### ABOUT THIS TASK
The records that follow must be repeated verbatim, every one of them.

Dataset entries

___

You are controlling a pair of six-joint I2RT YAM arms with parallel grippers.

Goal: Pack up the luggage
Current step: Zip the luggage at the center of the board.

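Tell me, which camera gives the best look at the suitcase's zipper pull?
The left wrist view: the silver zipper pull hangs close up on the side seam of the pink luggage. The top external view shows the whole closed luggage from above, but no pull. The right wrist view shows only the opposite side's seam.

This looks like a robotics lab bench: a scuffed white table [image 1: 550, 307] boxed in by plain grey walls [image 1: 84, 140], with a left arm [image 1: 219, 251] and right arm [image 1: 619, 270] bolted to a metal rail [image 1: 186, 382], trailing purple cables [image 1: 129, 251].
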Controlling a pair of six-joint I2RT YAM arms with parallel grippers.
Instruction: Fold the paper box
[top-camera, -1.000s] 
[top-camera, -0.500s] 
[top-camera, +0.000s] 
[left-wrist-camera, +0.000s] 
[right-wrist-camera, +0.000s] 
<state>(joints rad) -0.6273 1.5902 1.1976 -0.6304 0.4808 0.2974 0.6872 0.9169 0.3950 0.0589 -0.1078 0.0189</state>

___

### RESPONSE AREA
You are controlling a pair of six-joint I2RT YAM arms with parallel grippers.

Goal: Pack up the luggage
Current step: Zip the luggage at the center of the board.

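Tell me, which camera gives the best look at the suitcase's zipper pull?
The left wrist view: the silver zipper pull hangs close up on the side seam of the pink luggage. The top external view shows the whole closed luggage from above, but no pull. The right wrist view shows only the opposite side's seam.

This looks like a robotics lab bench: a scuffed white table [image 1: 550, 307] boxed in by plain grey walls [image 1: 84, 140], with a left arm [image 1: 219, 251] and right arm [image 1: 619, 270] bolted to a metal rail [image 1: 186, 382], trailing purple cables [image 1: 129, 251].
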Controlling a pair of six-joint I2RT YAM arms with parallel grippers.
Instruction: Fold the paper box
[top-camera, -1.000s] 
[top-camera, -0.500s] 
[top-camera, +0.000s] 
[left-wrist-camera, +0.000s] 
[right-wrist-camera, +0.000s] 
<state>(joints rad) -0.6273 1.5902 1.1976 -0.6304 0.4808 0.2974 0.6872 0.9169 0.3950 0.0589 -0.1078 0.0189</state>

That completes the response.